New Delhi: The West Bengal State Election Commission on Wednesday approached the Supreme Court challenging the Calcutta High Court's order directing it to accept the nominations of those candidates who have filed their papers electronically within the stipulated time for the panchayat election in the state.
The state election commission (SEC) has sought a stay of the operation of Tuesday's order saying it would suffer "irreparable loss and injury" which cannot be compensated. Anticipating the move of the SEC, major state opposition, the CPM and the BJP, have filed caveat before the top court saying that no ex-parte orders should be passed. The caveat is a legal notice to a court or public officer to suspend certain proceeding till its mover is given a hearing
A bench of Chief Justice Dipak Misra and Justices A M Khanwilkar and D Y Chandrachud was told by senior advocate Mukul Rohatgi, appearing for BJP's West Bengal unit, that the copy of the SEC's petition be supplied to them and the court may list the matter for hearing on 11 May.
"There is a prima facie case in favour of the petitioners and there is every likelihood of the success of the instant petition", the SEC's plea said while stating the grounds for relief. It said "an ad-interim stay of the operation of the judgement and final order of 8 May, 2018" be passed apart from other reliefs. The petition arrays CPM as respondents, besides the state government, the ruling Trinamool Congress, state panchayat secretary and others.

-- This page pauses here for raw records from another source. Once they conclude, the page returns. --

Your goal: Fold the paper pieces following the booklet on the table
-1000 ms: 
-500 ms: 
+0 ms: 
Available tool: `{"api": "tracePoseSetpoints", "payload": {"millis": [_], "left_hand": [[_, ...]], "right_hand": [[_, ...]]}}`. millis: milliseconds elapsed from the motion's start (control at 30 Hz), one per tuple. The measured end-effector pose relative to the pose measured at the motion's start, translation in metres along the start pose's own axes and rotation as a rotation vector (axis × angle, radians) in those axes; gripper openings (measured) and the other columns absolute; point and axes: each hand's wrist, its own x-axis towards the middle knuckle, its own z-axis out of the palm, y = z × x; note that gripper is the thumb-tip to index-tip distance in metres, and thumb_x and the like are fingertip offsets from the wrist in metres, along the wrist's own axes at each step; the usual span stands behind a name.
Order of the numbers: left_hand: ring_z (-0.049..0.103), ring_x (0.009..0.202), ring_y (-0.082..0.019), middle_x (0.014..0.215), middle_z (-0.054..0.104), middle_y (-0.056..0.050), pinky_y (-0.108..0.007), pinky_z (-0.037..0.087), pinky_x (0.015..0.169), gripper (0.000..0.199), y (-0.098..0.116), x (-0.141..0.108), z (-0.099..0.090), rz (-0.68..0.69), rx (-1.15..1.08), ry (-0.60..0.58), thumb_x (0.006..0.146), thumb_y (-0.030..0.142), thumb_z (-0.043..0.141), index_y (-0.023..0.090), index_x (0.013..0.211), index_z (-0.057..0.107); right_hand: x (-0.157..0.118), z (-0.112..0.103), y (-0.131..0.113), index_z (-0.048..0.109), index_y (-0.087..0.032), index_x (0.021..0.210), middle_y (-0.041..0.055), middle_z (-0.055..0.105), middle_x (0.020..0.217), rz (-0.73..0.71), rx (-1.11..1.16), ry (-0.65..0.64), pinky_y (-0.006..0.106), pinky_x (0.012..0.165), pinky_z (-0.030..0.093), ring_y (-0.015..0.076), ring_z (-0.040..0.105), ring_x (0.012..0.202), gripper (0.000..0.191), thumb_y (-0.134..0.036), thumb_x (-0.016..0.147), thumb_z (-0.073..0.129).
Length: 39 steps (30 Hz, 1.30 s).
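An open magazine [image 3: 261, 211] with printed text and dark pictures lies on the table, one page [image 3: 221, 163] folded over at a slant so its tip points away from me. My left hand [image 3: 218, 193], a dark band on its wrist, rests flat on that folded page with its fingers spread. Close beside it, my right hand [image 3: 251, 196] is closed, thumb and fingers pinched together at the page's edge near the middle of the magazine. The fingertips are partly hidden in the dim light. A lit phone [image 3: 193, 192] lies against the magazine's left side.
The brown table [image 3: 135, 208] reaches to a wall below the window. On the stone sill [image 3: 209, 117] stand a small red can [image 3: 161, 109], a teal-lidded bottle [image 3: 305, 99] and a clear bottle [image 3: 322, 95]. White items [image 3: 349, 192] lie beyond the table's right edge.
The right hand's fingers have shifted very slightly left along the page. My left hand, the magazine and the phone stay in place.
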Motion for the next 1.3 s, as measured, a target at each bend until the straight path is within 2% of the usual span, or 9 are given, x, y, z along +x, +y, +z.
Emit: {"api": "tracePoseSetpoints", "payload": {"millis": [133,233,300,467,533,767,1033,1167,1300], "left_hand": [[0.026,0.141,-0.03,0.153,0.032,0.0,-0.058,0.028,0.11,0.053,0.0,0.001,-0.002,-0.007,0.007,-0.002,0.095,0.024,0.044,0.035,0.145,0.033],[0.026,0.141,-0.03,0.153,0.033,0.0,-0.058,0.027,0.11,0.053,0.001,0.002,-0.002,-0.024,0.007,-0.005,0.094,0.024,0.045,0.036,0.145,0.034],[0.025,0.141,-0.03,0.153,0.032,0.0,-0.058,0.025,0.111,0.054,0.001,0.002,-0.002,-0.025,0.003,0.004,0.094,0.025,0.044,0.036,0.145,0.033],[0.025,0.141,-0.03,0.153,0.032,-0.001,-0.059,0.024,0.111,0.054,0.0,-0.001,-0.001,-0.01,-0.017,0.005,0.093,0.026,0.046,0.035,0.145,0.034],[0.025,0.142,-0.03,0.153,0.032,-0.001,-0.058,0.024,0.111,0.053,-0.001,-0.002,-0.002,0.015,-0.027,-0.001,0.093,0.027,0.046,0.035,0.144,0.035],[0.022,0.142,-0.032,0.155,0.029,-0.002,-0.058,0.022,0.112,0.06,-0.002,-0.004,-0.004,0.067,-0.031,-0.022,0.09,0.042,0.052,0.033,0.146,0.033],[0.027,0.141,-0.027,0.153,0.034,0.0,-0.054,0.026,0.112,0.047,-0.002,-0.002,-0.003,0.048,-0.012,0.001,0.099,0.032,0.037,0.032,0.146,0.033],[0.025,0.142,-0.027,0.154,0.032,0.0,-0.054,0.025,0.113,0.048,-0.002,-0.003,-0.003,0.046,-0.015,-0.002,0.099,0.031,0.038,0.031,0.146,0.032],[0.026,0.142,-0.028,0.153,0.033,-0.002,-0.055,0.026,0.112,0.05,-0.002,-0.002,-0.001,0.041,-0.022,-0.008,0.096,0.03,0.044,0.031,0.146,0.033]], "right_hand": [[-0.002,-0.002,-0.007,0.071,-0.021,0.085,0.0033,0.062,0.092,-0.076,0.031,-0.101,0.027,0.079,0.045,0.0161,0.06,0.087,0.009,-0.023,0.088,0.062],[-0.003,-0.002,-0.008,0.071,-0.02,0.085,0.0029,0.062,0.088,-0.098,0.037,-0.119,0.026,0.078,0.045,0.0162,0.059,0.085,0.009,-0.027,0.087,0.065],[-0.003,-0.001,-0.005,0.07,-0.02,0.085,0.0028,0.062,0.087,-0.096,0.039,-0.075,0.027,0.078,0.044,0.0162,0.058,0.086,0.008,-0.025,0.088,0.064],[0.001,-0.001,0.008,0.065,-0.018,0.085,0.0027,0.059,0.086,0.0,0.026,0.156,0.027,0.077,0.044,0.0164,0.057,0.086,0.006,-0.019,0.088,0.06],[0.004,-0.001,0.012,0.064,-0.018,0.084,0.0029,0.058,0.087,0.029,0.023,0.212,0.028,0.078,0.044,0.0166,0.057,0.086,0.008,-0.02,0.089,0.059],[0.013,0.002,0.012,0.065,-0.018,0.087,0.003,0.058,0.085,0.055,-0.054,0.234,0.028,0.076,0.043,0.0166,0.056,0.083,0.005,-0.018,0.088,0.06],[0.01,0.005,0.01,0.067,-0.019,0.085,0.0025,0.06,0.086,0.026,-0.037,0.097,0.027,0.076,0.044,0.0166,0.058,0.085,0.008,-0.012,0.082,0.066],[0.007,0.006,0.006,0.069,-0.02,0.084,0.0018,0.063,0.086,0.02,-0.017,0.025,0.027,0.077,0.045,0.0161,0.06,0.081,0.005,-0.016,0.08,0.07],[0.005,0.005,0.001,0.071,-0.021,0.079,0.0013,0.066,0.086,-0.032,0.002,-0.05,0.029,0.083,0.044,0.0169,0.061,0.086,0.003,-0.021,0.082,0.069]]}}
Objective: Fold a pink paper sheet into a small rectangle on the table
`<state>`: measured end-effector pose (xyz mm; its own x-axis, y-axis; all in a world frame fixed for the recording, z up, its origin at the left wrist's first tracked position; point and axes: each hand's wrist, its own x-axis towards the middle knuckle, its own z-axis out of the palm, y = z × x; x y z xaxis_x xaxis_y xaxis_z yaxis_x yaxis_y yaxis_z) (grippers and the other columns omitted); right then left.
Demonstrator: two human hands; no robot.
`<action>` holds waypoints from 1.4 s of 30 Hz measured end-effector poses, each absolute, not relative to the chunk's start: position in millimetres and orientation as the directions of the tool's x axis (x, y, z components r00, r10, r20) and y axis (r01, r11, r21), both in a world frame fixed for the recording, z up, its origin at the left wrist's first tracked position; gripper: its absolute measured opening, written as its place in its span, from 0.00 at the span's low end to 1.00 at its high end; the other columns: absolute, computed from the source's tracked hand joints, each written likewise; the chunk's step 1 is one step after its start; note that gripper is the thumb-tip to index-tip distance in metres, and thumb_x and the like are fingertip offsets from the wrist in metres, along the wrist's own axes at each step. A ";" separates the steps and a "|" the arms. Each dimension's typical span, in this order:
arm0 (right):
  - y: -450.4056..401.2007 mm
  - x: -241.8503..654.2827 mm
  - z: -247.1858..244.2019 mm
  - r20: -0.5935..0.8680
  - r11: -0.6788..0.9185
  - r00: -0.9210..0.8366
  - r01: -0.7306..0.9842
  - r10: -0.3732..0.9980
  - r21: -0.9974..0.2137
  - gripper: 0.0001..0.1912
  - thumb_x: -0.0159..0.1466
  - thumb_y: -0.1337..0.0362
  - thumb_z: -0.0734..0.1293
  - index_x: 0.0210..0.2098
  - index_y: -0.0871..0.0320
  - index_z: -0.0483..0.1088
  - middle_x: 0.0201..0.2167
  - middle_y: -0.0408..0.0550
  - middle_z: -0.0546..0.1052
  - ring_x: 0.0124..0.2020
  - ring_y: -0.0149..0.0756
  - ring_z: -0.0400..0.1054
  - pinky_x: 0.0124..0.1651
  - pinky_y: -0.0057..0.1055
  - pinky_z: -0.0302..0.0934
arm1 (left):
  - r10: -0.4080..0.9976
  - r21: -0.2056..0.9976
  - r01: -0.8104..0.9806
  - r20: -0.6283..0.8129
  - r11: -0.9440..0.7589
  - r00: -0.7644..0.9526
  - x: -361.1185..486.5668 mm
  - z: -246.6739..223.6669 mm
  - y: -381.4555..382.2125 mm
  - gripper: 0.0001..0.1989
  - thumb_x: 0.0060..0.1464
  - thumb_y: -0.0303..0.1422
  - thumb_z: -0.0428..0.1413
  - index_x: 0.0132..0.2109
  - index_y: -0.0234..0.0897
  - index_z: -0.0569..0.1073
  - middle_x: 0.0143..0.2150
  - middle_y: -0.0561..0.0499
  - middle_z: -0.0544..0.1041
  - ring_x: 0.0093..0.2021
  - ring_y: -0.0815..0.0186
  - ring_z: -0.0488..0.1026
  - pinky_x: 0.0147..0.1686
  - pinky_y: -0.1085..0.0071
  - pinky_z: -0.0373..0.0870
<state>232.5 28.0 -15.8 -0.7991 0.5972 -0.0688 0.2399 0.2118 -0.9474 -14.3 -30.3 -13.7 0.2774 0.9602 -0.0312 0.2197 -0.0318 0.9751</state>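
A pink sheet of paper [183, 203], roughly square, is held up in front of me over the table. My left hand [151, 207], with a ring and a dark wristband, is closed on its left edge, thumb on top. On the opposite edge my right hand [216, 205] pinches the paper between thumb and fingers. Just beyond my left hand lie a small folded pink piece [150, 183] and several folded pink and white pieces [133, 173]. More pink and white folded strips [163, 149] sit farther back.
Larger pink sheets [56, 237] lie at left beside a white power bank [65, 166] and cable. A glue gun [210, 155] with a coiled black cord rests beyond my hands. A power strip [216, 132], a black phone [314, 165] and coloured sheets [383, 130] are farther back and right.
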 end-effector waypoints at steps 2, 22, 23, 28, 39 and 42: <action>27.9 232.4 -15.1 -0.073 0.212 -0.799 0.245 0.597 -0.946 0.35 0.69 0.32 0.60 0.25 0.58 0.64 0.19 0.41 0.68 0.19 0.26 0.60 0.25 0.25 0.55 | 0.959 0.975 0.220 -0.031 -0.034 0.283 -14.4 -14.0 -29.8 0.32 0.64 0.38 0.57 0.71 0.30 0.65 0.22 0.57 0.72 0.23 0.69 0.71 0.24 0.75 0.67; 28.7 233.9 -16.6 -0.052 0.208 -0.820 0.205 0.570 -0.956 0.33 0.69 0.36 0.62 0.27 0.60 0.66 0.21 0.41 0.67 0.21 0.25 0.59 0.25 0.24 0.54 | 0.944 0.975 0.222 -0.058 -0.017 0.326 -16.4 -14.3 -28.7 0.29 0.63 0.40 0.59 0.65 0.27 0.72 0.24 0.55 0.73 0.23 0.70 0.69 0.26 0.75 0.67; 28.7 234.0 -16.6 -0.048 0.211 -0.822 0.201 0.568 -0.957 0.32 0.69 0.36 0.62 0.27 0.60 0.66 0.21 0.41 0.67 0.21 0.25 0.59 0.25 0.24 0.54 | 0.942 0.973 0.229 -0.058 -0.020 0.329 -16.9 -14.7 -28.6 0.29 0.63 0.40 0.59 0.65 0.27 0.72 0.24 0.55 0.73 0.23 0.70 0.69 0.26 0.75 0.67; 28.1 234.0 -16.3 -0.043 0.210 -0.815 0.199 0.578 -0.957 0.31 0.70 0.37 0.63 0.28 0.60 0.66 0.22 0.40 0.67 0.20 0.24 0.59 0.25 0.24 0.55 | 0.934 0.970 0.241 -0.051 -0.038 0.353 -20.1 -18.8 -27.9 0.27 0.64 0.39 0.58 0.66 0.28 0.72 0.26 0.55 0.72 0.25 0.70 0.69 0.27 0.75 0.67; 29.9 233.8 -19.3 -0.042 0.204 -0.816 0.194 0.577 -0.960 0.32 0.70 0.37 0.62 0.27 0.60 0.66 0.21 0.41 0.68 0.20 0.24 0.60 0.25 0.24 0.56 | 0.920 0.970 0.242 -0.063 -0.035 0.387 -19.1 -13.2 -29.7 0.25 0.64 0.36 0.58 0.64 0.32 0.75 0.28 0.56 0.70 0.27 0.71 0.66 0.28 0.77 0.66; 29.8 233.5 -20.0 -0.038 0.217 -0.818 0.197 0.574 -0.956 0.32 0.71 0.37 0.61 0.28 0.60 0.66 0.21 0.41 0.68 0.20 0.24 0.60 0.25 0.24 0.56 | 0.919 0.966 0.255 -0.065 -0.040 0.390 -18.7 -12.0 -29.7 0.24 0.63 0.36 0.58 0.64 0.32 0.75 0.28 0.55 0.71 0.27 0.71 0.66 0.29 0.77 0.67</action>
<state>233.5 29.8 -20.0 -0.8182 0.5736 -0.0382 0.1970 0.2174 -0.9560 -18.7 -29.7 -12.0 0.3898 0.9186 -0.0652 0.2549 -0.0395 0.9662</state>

CPM state secretary Surjya Kanta Mishra said in a tweet that "the TMC, WB Govt and SEC nexus, upset after the landmark judgement of the Calcutta High Court yesterday want to move to the Supreme Court. A caveat has already been filed on our behalf there today". The CPM has claimed that many of its intending candidates were prevented from filing nominations by the TMC.
The High Court had on Tuesday directed the SEC to accept the nominations of those candidates named by CPM, who had filed their papers electronically within the stipulated time before 3 pm on 23 April. Passing the order, the HC had observed that the poll process itself involved participation and to shut out an intending bona fide candidate from participating in it thwarted the very basic democratic principles on which it stood.
The court had said that though the filing of nominations through e-mail was not a recognised procedure under the West Bengal Panchayat Act of 2003, but in a situation where allegations of obstructing candidates from filing nominations had surfaced and had also been noted by the SEC, it should have allowed the filing of papers through e-mail.
The SEC, being a constitutional body, had to act "fairly, transparently and independently" to advance the democratic principles by allowing the intending candidates to contest, the high court said.
The Left party had submitted a list of over 800 intending candidates, claiming that they were prevented from filing nominations at the designated offices and thus, had sent their documents to the SEC through e-mail. The SEC had said it had received 340 complaints on the last day of filing of nominations, of which 25 were sent through e-mail.